What you need to do - Tally the lines of the data below that contain the string "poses". Give the tally and nothing else.
Start of Exercise data
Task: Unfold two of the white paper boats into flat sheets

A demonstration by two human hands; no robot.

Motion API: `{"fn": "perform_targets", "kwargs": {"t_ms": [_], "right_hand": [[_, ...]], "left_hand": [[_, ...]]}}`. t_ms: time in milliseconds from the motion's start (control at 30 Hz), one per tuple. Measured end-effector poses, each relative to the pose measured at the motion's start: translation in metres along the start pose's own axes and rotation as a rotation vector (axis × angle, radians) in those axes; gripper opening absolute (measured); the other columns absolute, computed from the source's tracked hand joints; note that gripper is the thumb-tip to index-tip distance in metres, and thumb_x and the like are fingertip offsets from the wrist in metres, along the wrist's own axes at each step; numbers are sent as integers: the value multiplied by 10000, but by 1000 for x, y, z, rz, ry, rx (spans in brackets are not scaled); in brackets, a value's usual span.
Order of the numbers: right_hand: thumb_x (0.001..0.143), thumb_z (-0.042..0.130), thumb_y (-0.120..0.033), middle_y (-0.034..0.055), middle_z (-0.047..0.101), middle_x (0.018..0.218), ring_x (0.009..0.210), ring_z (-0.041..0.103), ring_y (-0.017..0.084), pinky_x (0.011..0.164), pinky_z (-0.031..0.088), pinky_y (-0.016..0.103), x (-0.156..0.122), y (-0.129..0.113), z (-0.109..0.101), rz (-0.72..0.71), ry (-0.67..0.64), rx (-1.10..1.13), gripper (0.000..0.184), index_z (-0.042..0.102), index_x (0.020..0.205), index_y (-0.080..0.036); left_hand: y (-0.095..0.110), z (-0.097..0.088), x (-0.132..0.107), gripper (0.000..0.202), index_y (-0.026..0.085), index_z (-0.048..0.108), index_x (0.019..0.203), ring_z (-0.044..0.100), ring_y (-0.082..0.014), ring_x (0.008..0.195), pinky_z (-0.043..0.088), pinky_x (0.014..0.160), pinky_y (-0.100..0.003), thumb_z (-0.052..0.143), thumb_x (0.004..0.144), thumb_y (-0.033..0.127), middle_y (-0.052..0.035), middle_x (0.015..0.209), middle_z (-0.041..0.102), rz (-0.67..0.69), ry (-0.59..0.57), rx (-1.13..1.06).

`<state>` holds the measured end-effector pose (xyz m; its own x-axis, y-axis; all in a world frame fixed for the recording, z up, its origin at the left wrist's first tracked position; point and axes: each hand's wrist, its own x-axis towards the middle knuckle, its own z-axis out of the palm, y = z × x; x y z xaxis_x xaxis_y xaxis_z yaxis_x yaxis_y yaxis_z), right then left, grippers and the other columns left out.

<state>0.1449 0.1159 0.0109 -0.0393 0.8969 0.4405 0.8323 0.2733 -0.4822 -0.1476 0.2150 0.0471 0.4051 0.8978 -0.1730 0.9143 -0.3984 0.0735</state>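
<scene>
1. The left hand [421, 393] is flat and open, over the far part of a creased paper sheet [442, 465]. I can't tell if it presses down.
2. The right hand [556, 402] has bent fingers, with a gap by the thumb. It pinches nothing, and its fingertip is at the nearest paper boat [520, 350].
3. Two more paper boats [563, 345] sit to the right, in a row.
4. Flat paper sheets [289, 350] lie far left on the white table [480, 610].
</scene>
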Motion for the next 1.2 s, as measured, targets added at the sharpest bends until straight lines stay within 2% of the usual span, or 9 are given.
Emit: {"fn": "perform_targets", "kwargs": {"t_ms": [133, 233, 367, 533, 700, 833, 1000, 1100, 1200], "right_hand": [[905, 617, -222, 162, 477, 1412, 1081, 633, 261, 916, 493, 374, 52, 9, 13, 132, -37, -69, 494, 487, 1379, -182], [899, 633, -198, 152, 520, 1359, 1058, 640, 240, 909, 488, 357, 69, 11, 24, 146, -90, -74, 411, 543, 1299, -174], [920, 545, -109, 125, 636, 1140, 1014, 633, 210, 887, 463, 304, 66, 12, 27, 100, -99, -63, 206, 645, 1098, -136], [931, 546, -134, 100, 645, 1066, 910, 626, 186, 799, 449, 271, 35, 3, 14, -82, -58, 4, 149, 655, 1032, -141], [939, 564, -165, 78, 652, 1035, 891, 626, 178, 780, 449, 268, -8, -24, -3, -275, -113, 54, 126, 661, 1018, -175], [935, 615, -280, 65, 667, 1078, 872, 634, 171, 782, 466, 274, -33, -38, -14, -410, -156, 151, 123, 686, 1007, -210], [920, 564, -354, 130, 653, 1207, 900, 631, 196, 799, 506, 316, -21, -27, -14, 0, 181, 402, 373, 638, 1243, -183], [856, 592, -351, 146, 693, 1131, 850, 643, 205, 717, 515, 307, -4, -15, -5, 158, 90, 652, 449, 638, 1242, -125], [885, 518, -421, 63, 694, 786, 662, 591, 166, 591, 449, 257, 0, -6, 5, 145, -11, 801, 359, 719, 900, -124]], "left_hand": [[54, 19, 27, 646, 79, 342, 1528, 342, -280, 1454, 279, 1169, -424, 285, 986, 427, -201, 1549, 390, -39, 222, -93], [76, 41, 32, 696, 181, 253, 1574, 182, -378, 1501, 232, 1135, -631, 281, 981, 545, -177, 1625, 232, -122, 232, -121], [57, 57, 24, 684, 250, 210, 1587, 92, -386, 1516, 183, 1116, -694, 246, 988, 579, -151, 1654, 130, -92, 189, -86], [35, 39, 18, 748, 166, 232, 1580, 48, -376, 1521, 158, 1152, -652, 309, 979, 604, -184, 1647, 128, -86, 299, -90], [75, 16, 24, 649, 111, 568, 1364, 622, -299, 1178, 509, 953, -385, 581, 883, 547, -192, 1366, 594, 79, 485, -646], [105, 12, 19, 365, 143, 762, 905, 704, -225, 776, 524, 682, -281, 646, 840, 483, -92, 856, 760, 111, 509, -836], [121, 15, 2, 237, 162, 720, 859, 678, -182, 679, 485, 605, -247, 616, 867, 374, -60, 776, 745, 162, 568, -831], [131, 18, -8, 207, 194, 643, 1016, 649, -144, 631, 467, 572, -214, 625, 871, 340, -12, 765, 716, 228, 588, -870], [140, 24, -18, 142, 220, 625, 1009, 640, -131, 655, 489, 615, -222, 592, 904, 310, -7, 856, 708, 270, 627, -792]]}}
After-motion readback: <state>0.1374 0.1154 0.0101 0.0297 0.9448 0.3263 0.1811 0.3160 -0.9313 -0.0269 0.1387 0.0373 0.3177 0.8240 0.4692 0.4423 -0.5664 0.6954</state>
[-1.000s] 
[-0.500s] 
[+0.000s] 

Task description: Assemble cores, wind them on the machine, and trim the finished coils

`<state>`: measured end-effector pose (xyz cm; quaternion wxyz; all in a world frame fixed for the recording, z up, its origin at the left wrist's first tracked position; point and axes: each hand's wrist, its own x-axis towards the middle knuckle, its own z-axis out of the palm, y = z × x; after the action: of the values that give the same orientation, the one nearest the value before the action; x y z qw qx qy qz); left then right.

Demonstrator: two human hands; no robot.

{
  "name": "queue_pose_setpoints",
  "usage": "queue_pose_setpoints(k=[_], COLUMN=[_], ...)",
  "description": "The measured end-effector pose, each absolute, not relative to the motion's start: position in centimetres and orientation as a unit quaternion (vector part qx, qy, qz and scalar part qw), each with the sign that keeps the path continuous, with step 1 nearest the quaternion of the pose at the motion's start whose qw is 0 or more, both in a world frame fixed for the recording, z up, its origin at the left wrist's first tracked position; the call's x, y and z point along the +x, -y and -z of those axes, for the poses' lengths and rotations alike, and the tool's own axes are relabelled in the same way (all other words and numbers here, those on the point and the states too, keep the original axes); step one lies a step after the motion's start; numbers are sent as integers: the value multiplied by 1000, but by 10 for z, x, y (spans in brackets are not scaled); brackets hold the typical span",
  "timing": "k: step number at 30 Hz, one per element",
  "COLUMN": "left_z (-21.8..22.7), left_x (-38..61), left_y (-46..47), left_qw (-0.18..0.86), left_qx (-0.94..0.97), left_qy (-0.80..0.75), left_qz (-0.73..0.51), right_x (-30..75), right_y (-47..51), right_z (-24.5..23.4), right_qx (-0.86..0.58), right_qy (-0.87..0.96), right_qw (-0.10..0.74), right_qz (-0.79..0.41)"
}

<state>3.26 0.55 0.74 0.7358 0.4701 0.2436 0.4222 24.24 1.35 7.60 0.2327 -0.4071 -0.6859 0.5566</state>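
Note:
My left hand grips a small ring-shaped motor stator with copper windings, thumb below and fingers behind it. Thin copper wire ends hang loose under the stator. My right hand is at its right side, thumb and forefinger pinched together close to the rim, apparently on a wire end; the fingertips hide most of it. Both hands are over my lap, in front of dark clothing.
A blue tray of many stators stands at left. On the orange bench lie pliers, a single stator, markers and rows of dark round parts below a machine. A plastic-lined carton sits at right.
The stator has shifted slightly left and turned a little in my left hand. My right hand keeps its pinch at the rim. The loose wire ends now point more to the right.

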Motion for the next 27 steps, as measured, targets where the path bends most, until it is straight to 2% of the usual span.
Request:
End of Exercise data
Task result - 2